Review for NeurIPS paper: Neural Non-Rigid Tracking

NeurIPS 2020

Neural Non-Rigid Tracking

Review 1

Summary and Contributions: The authors introduce a non-rigid tracker for given RGB-D frames. Combining correspondence networks with differentiable optimization solver enables the proposed network to be trained in an end-to-end fashion. Additional module that estimates correspondence weights allow robust tracking.

Strengths: 1. Integrating the ideas of state-of-the-art methods (correspondence prediction and optimization solver) in a differentiable way 2. The paper is generally well written and organized with promising results

Weaknesses: 1. Originality: Given that similar ideas have appeared in the previous works (correspondence prediction [4] and differentiable optimization solver [15]), the proposed method would be considered as a combination of them with some modifications. For example, dense correspondences are estimated rather than sparse ones in [4], but this is formulated simply leveraging previous state-of-the-art optical flow technique. The used energy terms and loss functions are similarly defined to [15] except that eq. (9) is based on reconstruction of "displacements" rather than "features" in [15]. These make me hard to find new technical insights from the paper. 2. Ablation study: Under severe non-rigid motions, dense correspondences would not be always beneficial than sparse ones due to their robustness to geometric variations. Since the experiments are conducted solely on benchmark of [4] which seems to have mild variations along time axis, additional evaluation and analysis will be expected under larger geometric variations (ex. by decreasing sampling rate of keyframe).

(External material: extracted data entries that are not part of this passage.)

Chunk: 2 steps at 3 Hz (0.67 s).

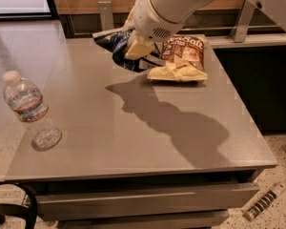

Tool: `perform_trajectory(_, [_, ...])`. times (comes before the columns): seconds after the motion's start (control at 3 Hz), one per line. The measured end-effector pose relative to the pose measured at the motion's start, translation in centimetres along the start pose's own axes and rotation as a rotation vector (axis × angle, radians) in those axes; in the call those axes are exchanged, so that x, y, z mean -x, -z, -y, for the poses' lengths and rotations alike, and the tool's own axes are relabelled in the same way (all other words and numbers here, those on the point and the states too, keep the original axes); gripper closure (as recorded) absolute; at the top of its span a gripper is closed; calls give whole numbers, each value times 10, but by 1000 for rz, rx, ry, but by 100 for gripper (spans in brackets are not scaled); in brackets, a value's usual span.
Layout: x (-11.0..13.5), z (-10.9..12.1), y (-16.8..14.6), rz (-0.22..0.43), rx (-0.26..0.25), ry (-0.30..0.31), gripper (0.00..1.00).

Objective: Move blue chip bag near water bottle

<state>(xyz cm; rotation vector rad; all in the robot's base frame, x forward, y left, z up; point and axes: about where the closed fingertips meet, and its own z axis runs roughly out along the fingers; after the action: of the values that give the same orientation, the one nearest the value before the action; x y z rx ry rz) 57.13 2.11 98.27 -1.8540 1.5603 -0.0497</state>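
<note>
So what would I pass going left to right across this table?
water bottle → blue chip bag, gripped by the gripper over the far side of the table → Sea Salt chip bag

We find the tool (pixel 136 46) over the far side of the tabletop (pixel 133 137), clasping the blue chip bag (pixel 112 42) clear of the surface. Just right of it, a larger chip bag (pixel 181 61) lies on the tabletop. The water bottle (pixel 28 109) stands well apart, near the left edge, closer to us.
</note>
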Motion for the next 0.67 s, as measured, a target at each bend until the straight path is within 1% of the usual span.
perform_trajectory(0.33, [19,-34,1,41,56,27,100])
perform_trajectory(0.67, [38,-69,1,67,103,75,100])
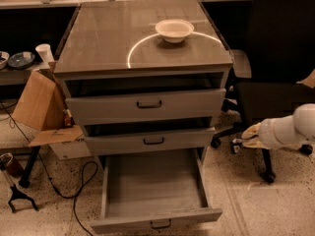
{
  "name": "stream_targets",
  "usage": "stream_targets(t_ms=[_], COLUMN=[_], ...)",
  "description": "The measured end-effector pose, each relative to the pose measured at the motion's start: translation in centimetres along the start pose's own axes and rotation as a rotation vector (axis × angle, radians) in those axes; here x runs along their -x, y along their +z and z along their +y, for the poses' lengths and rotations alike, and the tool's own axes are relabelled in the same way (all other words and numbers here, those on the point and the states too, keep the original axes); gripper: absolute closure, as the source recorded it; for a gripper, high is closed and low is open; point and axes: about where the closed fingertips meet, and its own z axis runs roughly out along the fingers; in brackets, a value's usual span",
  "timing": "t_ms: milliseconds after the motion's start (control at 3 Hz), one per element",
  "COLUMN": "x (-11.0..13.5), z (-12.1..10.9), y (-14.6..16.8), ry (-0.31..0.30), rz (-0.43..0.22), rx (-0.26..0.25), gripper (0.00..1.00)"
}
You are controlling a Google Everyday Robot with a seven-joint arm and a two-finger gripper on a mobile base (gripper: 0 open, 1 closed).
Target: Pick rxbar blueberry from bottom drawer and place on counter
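My gripper [249,136] hangs low, just in front of the chair [280,58]. I cannot tell whether it is open or closed, and I see nothing in its hold.

Left of it in the view, and lower, the drawer [155,191] stands pulled out, well apart from the gripper. I see no bar on the grey floor that shows. If the bar is in there, it is hidden from me, perhaps behind the front panel or under the drawer above.

Up and to the left of the gripper lies the counter [108,38], with a bowl [174,30] on it.

I judge the task barely begun: this is the approach, with the pick not yet made. Next I need to bring the gripper across and down over the drawer, find the bar, and keep clear of the middle drawer's overhanging front.
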Motion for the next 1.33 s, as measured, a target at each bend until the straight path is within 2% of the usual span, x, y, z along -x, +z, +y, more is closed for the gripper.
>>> stream_targets(t_ms=[333,667,1000,1333], x=[3.5,7.7,11.7,16.7], z=[-2.3,-4.8,-7.5,-9.8], y=[-8.0,-16.8,-23.1,-26.9], ry=[-0.096,-0.165,-0.2,-0.221], rz=[-0.006,0.008,-0.023,-0.089], rx=[-0.142,-0.289,-0.417,-0.522], gripper=[1.0,1.0,1.0,1.0])
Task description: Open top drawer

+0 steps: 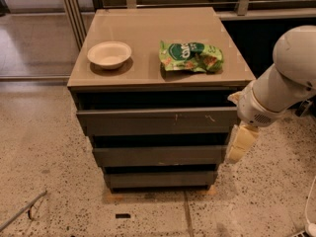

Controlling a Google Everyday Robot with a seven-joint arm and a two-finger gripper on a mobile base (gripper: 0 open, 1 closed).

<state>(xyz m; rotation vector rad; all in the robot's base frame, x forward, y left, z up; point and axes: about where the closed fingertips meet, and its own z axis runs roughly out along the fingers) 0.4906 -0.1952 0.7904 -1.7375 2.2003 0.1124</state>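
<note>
The top drawer [157,121] is a dark grey flat front without a handle, the widest of three, with pale scratch marks right of centre. It sits just under the tan cabinet top, with a dark gap above it. My gripper [239,144] hangs from the white arm at the cabinet's right front corner, pale fingers pointing down beside the drawer's right end, level with the middle drawer [159,155].
A white bowl [109,54] and a green snack bag [190,56] lie on the cabinet top [143,28]. The bottom drawer [160,179] is below. Speckled floor surrounds the cabinet; a railing runs behind it and a metal rod [22,211] lies at lower left.
</note>
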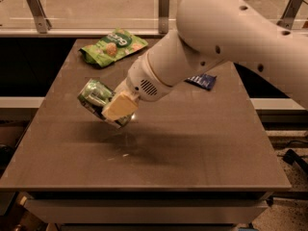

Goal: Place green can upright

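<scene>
The green can [95, 96] is a shiny green drink can, held tilted on its side a little above the brown table [202, 143], left of the middle. My gripper [114, 107] is shut on the can, with one pale yellow finger pad [120, 106] across its front. The white arm comes down from the upper right and hides the can's right end. The can's shadow lies on the table just below it.
A flat green snack bag [113, 44] lies at the table's back left. A dark blue packet [202, 81] lies at the back right, partly behind the arm. A glass rail with metal posts runs behind the table.
</scene>
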Robot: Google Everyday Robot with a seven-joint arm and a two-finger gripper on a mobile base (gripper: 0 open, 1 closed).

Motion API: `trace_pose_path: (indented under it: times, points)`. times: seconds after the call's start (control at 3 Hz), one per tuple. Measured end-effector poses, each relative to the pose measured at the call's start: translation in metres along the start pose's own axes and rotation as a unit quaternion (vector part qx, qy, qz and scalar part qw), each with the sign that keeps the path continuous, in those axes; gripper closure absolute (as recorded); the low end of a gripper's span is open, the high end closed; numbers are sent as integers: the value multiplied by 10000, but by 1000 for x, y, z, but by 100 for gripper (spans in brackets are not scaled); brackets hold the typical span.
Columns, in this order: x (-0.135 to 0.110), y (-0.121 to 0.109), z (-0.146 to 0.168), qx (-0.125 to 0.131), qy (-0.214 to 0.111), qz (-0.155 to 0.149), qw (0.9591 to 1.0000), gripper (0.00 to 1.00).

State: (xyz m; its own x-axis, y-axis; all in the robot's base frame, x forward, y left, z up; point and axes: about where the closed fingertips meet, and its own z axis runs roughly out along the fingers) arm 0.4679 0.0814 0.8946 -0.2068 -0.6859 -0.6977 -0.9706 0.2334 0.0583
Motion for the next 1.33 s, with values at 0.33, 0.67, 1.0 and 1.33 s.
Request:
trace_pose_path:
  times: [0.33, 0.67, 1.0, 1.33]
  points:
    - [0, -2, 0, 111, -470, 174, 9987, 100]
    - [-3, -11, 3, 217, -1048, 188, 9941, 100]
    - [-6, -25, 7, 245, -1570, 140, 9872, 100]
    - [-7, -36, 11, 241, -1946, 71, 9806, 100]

Correctness: It would be nice to highlight the differences between the proposed method and [4], [15].

Clarity: The paper is generally well-written and structured clearly.

Relation to Prior Work: See the Correctness section. Authors might want to cite these as related self-supervised RGB tracking works: - Learning Correspondence from the Cycle-consistency of Time (CVPR 2019) - Joint-task Self-supervised Learning for Temporal Correspondence (NeurIPS 2019) - MAST: A Memory-Augmented Self-supervised Tracker (CVPR 2020)

Reproducibility: Yes

Additional Feedback: Instead of learning correspondence confidences from reconstruction loss given ground-truth correspondences, It would be interesting by considering introspection to down weight ambiguous matches as proposed in [A]. [A] Supervising the New with the Old: Learning SFM from SFM (ECCV 2018) -- After rebuttal -- After reading the authors rebuttal and seeing the comments from the other reviewers, I still think It's hard to find new technical insights from this paper. Given that [15] learns non-rigid tracking in an end-to-end fashion through the differentiable solver, this paper combines [15] with non-rigid matches similar to [4]. Thus, as claimed in the rebuttal L5-12, the technical contributions lie on 1) estimating correspondence confidences and 2) using dense correspondence rather sparse one. Despite of the expected good results, their formulations are straight-forward without tailored modifications for RGB-D tracking as R4 also pointed out. Specifically, learning correspondence confidences by weighting the final matching objectives (as in Eq.(9) and (10) ) is a classical technique [a,b] to discount the effects of outlier matches. In general, learning intermediate attentions via a weighted loss for a proxy task [c,d,e] is a well-known strategy for boosting the performance. In terms of architecture, the proposed correspondence weighting networks just consist of sequential 7 convolutional layers (L132-135 in supp.). Additionally, the estimation of dense correspondences is done by simply adapting previous SOTA optical flow algorithms without any changes. [a] View Synthesis by Appearance Flow, ECCV 2016 [b] Learning Dense Correspondence via 3D-guided Cycle Consistency, CVPR 2016 [c] Spatial Transformer Networks, NeurIPS 2015 [d] Dynamic Filter Networks, NeurIPS 2016 [e] Deformable Convolutional Networks, ICCV 2017

Review 2

Summary and Contributions: The authors present a deep structured model for non-rigid tracking. The key idea is to combine deep learning with existing optimization methods and takes the best of both worlds. Since the optimization algorithm can be written as a neural network layer without learnable parameters, the model can be trained in an end-to-end fashion. After joint training, the network learns to re-weight the correspondences in a self-supervised fashion. The optimization solver can effectively estimate the non-rigid transform over the pre-defined graph. They achieve state-of-the-art performance while being 86 times faster.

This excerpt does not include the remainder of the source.